Ils demandent aussi que soit déposée, sans délai, la Politique nationale de recherche et d'innovation, laquelle doit remplacer la Stratégie québécoise de recherche et d'innovation mise en place par le gouvernement précédent depuis les trois dernières années. « Le gouvernement doit agir rapidement et accélérer sa réflexion en déposant, sans délai, sa politique qui doit miser sur l'investissement durable en recherche. La recherche en santé souffre déjà d'un sous-financement de sorte que le Québec ne peut assumer ni des coupes ni l'incertitude d'un flottement en raison d'une politique en développement. », a précisé docteur Marek Rola- Pleszczynski.

Un levier économique fort

Les coupes annoncées auront aussi l'effet pervers de plomber un secteur qui génère l'attraction de capitaux étrangers si essentiels au développement économique du Québec. À la base, le financement public de la recherche n'est ni plus ni moins que la bougie d'allumage pour la création d'une activité économique riche en retombées. Enfin, le financement du FRQS est la source la plus importante de financement de la recherche indépendante au Québec.

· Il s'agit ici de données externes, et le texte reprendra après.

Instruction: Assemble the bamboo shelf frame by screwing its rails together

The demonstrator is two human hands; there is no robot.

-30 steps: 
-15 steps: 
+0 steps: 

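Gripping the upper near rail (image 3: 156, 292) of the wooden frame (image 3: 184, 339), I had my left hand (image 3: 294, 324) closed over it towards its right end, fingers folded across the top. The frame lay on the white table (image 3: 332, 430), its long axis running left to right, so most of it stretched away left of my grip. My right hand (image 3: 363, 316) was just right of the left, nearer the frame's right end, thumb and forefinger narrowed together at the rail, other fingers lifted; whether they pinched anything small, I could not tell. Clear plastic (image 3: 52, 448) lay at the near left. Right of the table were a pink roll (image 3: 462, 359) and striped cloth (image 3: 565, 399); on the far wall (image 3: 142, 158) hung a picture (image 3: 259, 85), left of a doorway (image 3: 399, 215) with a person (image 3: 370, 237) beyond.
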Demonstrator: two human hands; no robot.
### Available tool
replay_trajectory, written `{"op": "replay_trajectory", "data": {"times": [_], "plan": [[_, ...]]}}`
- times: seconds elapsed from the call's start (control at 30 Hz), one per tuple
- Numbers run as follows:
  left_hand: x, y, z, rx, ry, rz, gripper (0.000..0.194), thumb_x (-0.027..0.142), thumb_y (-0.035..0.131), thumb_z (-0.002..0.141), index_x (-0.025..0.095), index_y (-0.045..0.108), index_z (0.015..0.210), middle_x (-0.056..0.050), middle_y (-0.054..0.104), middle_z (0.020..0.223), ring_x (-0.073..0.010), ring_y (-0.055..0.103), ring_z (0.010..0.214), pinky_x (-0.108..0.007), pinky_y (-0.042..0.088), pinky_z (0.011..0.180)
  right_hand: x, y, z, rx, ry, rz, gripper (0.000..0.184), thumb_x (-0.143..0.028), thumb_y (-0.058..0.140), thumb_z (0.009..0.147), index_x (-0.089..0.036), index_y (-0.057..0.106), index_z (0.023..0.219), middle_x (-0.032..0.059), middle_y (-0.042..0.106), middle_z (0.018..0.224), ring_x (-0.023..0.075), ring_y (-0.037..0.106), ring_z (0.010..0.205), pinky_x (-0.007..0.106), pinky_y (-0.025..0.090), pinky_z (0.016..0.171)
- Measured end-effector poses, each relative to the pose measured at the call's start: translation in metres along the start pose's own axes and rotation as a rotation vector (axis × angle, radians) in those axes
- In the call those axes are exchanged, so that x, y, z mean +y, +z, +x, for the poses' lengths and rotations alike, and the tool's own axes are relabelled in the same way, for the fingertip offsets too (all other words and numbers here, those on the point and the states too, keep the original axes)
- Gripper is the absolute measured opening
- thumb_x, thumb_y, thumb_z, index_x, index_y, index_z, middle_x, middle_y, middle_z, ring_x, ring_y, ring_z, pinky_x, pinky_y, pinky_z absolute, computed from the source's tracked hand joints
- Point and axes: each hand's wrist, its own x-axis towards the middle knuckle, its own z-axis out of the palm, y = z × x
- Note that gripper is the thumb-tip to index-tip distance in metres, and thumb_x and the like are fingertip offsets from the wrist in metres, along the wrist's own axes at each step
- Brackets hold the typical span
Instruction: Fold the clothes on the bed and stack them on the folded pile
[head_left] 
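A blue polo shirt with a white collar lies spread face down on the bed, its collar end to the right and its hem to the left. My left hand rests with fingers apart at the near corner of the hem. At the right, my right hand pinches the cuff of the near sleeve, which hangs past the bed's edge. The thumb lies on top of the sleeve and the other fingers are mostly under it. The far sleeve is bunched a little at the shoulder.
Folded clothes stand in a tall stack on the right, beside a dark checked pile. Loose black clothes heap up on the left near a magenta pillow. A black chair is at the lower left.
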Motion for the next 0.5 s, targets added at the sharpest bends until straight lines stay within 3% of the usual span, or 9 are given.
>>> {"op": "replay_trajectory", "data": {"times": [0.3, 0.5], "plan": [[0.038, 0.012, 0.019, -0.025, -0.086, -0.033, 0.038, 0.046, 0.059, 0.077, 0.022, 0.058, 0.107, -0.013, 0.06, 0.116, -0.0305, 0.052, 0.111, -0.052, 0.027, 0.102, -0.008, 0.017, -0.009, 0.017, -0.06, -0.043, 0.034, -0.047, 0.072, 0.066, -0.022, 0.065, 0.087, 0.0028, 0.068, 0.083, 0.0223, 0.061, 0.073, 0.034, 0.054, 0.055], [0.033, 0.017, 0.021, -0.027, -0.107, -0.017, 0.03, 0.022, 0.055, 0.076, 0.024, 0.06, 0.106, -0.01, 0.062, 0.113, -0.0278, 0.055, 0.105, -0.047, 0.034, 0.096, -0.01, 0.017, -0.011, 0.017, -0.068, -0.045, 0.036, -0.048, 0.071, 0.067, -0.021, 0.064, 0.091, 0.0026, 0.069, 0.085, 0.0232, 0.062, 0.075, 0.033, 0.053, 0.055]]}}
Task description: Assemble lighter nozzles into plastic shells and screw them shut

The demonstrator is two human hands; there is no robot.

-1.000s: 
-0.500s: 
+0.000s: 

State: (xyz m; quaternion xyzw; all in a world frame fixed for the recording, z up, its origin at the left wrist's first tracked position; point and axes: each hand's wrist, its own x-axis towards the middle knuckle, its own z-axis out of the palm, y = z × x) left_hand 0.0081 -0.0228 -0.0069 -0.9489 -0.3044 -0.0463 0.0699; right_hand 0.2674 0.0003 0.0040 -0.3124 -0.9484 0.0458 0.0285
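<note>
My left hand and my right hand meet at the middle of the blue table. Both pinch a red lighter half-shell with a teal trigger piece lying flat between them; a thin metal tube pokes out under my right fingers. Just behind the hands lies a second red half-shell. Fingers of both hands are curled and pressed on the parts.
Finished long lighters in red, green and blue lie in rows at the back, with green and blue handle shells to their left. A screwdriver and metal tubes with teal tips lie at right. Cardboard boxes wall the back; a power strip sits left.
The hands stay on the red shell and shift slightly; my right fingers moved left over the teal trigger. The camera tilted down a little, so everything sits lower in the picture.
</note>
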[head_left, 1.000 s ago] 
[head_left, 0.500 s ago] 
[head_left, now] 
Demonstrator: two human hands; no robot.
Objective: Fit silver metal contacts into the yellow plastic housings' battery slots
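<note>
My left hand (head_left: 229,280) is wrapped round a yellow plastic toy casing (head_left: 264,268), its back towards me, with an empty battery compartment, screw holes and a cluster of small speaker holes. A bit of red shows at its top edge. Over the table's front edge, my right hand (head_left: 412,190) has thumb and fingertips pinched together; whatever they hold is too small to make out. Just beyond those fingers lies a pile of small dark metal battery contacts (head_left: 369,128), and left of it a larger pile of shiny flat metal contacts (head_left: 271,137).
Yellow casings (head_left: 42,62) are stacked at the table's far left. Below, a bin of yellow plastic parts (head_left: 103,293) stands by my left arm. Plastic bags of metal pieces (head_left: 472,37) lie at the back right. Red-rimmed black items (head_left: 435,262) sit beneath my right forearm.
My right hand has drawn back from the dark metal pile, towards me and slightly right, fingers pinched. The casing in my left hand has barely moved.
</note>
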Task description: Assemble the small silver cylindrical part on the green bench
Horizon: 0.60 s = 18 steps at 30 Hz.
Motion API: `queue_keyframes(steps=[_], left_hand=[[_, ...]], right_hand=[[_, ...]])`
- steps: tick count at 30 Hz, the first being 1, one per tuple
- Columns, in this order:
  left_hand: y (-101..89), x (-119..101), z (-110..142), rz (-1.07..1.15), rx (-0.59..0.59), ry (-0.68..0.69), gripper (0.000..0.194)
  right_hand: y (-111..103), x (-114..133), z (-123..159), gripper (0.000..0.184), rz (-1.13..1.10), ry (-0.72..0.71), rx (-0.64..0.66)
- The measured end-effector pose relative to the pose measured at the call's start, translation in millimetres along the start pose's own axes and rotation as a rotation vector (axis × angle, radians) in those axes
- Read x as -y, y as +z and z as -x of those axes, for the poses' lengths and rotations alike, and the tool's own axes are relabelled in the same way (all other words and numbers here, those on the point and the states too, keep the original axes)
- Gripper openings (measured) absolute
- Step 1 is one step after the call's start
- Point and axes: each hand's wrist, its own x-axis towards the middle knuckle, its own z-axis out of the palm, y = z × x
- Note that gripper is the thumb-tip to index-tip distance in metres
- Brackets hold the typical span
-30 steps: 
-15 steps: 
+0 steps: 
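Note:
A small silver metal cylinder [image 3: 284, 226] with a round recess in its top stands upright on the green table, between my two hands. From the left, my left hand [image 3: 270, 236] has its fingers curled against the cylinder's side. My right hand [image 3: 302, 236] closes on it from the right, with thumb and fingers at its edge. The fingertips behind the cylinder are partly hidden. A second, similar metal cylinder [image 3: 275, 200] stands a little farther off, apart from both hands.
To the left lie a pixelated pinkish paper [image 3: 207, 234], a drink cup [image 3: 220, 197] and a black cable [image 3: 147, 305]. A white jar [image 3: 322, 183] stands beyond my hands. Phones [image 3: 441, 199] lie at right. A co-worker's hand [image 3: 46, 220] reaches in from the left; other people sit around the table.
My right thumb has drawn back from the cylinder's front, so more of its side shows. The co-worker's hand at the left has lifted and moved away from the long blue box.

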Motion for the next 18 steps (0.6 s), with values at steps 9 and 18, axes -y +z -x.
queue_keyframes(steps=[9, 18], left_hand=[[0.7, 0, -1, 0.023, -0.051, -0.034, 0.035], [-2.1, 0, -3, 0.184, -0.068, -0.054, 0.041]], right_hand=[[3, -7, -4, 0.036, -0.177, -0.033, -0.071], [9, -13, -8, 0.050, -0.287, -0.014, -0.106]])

« Je suis Michèle » : une campagne de mobilisation émouvante

Les 18 centres de recherche en établissements de santé du Québec lancent une campagne de mobilisation afin que la population participe activement à la dénonciation des coupes au Fonds de recherche du Québec - Santé. La campagne « Je suis Michèle » invite les Québécois à témoigner de l'importance de la recherche et à demander au gouvernement de renoncer aux coupes.

Michèle, ce n'est pas un nom fictif. C'est Michèle St-Pierre, atteinte du cancer de l'ovaire et qui fonde ses espoirs en la recherche alors qu'elle subit actuellement son troisième essai de chimiothérapie. Elle représente potentiellement tous les Québécois : ceux qui espèrent la découverte d'un traitement, ceux qui ont vaincu la maladie grâce à la recherche, mais aussi ceux qui ont perdu parce que la maladie a été plus rapide que la science.

Depuis ce matin, les Québécois peuvent accéder au site Web jesuismichele.com. La campagne est aussi active sur les réseaux sociaux.